Here's what I know. The cross-sectional area of my blade is 0.01469 square inches.

Please check my 50 years from college memory of stress calculations. If you need 15,000 psi to tension the blade properly, then the spring would need to exert somewhere near 220 pounds of force to create that much tension. Since two sides of the blade are in tension that would be 440 pounds total force. Can any 2-1/2" x .730 dia. spring do that? And, can the average 14" band saw handle that much tension?

[John TenEyck]

Your math is correct, Lee. If the spring you are talking about is for a 14" cast iron Delta, or clone, you would only be able to apply 15 ksi to a 3/8" or narrower blade. While the spring may be capable of supporting the higher force needed to put 15 ksi on a 1/2" blade the machine itself is not. You'll find the upper casting starts bending, enough to throw the upper guides significantly out of alignment. More importantly, you can easy bend/break the top wheel yoke. I almost lost mine seeing how much tension I could apply with the Iturra spring. I can report that the spring is capable of 18 ksi on a 1/2" blade. I also can report that you do not want to do it. I now run 12 ksi on a 1/2" blade and accept that as all the machine is capable of. For that reason, I normally run a 3/8" blade because it will give me 15 ksi at the same spring force and no additional stress on the frame/components.

FWIW, 15 ksi is the bottom end of where I would like to run the tension. 20 ksi would be better, and 25 ksi would be ideal and is where I run the carbide resaw blade on my larger BS.

John

[Lee Schierer]

Thanks John, I appreciate the verification that I still remember some basics.

I understand what you are saying, but there is more than just the blade size at play.
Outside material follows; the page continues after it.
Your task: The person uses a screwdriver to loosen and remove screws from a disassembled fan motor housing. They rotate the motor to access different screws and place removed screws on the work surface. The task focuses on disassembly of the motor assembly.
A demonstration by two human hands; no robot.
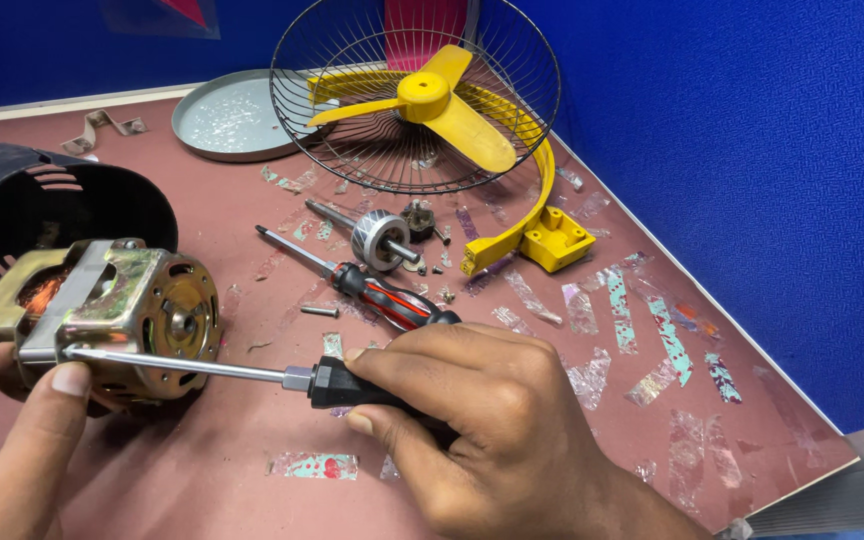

Not all band saw blades are the same thickness. Thickness makes a significant difference on achieving the proper tension. Materials used range from .022-.035 thick. A half inch blade from .025 material only needs about 288 pounds to tension where as a .035 thick blade needs 403 pounds. A 3/4" blade made from .035 material needs about 670 pounds of force to tension while a blade made from 022 material only needs about 440 pounds.
tension.JPG

I have a 3/4" blade that is .022 thick, it cuts a wonderfully small kerf and does a really good job resawing. I do not have a tension gauge. I use the markings that came on the upper casting as a guide. My saw does not have a riser block. I tension this blade to the same level as my 1/2" timberwolf blade and get excellent results. When I measure the deflection of the upper arm right under the guide support rod, it moved just .010 inches, the same deflection I get on the 1/2" timberwolf.

[Peter Kelly]

Just FYI - Iturra and Carter are actually selling a "Gold" 400 lbs./in. rated Raymond-style die spring https://www.mcmaster.com/die-springs...-diameter~3-4/

Pretty inexpensive from McMaster, could always try the lower or higher load rated ones if you're getting too much deflection or inadequate tension.

[John TenEyck]

Your math skills seem fine to me Lee and, yes, the thickness of the blade is important as it's half of the parameters required to calculate the cross sectional area of the blade and, therefore, the spring force required to tension it to whatever value you desire. No matter what spring you put on a 14" Delta, however, bad things start to happen if you put too much stress on it. As I said earlier, the practical limit of a 1/2" x 0.025" blade is 12 ksi. If you get good results with a 3/4" blade that's great, but you can't put much tension on it without serious risk of damaging the upper wheel yoke.

Rather than guess at how much tension you have, why not measure it? You can do it with nothing more than a set of Vernier calipers and two little clamps.



Set it up for a 5" gap. The actual value doesn't matter, just write it down after you have the blade snug but with no tension and reset it to zero. Now add tension. Every 0.001" of movement =

29 x 10^6 x 0.001/5 = 5800 psi. This works for any blade of any thickness and any width.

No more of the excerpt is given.